_Work item_
Go through the following data and transcribe exactly the stretch of lines from the one holding "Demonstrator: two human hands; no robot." to the one holding "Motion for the", both included.

_Stored data_
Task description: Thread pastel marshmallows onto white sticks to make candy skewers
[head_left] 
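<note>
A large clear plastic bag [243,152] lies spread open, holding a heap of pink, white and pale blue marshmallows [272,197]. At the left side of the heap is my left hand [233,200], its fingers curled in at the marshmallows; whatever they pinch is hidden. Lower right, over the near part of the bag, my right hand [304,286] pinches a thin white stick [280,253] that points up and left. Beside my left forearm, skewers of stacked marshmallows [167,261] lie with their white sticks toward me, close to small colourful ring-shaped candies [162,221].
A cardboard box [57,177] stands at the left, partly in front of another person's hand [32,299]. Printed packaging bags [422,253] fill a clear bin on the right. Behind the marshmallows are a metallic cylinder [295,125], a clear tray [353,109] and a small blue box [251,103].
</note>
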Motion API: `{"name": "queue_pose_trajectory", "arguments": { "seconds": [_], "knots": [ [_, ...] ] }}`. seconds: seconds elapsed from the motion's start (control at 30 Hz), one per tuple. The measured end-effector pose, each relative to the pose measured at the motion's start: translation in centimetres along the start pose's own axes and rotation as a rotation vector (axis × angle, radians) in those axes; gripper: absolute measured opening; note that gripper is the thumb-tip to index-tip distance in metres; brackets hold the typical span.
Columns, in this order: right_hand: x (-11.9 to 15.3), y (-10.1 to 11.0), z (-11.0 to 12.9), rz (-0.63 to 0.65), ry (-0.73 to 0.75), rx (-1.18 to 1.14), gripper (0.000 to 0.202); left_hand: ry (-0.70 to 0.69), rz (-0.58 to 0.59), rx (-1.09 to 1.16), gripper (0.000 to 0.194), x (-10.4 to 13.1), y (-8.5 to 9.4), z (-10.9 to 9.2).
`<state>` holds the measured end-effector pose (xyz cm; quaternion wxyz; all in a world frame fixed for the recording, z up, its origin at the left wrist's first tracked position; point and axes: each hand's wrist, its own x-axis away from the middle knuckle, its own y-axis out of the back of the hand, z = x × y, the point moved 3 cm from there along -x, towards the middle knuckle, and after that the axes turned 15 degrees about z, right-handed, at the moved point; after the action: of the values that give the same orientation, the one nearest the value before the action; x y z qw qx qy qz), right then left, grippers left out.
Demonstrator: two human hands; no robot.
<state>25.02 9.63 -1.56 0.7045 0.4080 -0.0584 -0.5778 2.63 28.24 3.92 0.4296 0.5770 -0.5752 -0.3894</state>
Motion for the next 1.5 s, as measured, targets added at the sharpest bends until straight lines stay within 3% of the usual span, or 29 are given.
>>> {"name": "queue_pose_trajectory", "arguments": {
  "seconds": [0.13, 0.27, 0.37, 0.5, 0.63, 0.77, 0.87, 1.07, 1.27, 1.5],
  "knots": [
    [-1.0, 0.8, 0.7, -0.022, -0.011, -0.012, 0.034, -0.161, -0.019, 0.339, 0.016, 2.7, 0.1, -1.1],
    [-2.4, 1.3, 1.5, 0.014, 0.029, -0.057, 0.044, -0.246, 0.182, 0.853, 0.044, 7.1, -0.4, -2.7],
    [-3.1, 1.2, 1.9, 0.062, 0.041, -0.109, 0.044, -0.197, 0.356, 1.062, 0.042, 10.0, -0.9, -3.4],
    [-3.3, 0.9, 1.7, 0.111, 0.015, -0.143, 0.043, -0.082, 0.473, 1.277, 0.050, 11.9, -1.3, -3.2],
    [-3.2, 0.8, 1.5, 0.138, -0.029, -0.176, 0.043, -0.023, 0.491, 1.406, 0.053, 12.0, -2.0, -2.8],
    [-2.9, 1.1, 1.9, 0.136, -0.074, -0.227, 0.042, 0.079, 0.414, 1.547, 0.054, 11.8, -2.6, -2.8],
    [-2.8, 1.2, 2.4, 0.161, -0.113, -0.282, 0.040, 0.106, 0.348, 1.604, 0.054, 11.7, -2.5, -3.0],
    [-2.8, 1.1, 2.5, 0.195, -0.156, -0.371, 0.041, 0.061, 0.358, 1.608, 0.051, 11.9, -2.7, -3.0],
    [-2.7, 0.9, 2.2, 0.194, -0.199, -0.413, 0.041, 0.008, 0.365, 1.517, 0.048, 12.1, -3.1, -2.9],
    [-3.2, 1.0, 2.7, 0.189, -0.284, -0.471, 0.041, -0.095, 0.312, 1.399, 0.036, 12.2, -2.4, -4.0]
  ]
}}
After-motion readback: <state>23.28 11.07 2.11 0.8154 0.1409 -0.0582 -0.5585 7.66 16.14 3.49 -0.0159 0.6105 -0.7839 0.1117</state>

_Written reply_
Demonstrator: two human hands; no robot.
<state>25.02 9.63 -1.56 0.7045 0.4080 -0.0584 -0.5778 2.63 28.24 3.92 0.4296 0.5770 -0.5752 -0.3894</state>
Motion for the next 1.5 s, as measured, targets added at the sharpest bends until straight lines stay within 3% of the usual span, or 29 are given.

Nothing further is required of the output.